*Problem to solve:*
Return, exactly as written, every line from the first line of the data below through the line that contains "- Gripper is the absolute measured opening".

Collected material section start

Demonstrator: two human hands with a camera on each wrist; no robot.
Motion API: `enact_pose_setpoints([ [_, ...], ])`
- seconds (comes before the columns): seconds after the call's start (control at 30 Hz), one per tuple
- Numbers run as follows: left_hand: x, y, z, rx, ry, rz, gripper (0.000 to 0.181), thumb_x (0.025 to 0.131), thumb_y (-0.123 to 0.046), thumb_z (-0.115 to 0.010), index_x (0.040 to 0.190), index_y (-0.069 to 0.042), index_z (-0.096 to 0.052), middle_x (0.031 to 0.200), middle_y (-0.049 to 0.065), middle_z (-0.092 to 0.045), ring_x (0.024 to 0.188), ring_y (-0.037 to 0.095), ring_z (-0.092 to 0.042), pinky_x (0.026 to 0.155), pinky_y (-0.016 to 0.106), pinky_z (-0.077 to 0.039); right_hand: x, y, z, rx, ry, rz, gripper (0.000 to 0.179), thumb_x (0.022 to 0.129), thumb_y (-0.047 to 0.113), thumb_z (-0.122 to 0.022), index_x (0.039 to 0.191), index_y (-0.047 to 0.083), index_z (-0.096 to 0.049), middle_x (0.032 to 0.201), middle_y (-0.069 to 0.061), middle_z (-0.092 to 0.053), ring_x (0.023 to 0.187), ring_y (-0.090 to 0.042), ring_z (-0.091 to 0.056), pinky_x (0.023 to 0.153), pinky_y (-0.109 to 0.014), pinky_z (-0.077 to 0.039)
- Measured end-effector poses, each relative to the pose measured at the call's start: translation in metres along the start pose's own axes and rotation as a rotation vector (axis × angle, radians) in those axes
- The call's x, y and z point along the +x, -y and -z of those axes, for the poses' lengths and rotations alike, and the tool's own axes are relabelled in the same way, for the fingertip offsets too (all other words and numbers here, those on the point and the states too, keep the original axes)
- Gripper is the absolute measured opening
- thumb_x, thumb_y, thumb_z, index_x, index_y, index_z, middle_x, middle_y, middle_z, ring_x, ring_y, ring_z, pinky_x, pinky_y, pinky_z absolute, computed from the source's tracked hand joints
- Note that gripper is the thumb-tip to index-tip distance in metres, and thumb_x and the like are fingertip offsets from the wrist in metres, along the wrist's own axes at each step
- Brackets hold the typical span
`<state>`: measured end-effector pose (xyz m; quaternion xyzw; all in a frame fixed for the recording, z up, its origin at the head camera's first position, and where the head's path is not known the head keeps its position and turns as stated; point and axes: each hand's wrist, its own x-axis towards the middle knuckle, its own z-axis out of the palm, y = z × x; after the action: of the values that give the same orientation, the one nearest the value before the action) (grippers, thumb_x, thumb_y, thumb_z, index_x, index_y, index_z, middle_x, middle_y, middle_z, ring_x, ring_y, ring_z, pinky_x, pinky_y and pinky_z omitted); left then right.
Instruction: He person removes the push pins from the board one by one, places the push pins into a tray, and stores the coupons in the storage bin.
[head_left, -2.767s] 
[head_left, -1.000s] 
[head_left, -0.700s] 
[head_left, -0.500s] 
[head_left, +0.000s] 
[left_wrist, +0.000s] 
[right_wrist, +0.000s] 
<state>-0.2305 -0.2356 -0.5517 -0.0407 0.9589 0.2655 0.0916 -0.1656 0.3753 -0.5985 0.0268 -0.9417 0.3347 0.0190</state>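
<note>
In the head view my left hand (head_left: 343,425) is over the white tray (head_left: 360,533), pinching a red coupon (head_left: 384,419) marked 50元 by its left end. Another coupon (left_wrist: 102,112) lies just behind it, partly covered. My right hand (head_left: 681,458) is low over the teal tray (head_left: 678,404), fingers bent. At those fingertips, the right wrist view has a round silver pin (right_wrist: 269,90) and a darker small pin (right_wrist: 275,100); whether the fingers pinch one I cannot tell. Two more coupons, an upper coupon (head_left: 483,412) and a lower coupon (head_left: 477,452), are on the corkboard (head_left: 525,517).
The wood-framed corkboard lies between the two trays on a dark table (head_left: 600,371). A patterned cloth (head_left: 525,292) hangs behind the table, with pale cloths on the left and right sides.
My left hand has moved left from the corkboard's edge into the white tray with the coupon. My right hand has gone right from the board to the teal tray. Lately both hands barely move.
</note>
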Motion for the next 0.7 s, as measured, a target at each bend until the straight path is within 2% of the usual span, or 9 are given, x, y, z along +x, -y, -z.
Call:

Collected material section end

*Result of the exercise:*
Demonstrator: two human hands with a camera on each wrist; no robot.
Motion API: `enact_pose_setpoints([ [_, ...], ])`
- seconds (comes before the columns): seconds after the call's start (control at 30 Hz), one per tuple
- Numbers run as follows: left_hand: x, y, z, rx, ry, rz, gripper (0.000 to 0.181), thumb_x (0.025 to 0.131), thumb_y (-0.123 to 0.046), thumb_z (-0.115 to 0.010), index_x (0.040 to 0.190), index_y (-0.069 to 0.042), index_z (-0.096 to 0.052), middle_x (0.031 to 0.200), middle_y (-0.049 to 0.065), middle_z (-0.092 to 0.045), ring_x (0.024 to 0.188), ring_y (-0.037 to 0.095), ring_z (-0.092 to 0.042), pinky_x (0.026 to 0.155), pinky_y (-0.016 to 0.106), pinky_z (-0.077 to 0.039); right_hand: x, y, z, rx, ry, rz, gripper (0.000 to 0.179), thumb_x (0.022 to 0.129), thumb_y (-0.047 to 0.113), thumb_z (-0.122 to 0.022), index_x (0.039 to 0.191), index_y (-0.047 to 0.083), index_z (-0.096 to 0.049), middle_x (0.032 to 0.201), middle_y (-0.069 to 0.061), middle_z (-0.092 to 0.053), ring_x (0.023 to 0.187), ring_y (-0.090 to 0.042), ring_z (-0.091 to 0.056), pinky_x (0.023 to 0.153), pinky_y (-0.109 to 0.014), pinky_z (-0.077 to 0.039)
- Measured end-effector poses, each relative to the pose measured at the call's start: translation in metres along the start pose's own axes and rotation as a rotation vector (axis × angle, radians) in those axes
- The call's x, y and z point along the +x, -y and -z of those axes, for the poses' lengths and rotations alike, and the tool's own axes are relabelled in the same way, for the fingertip offsets too (all other words and numbers here, those on the point and the states too, keep the original axes)
- Gripper is the absolute measured opening

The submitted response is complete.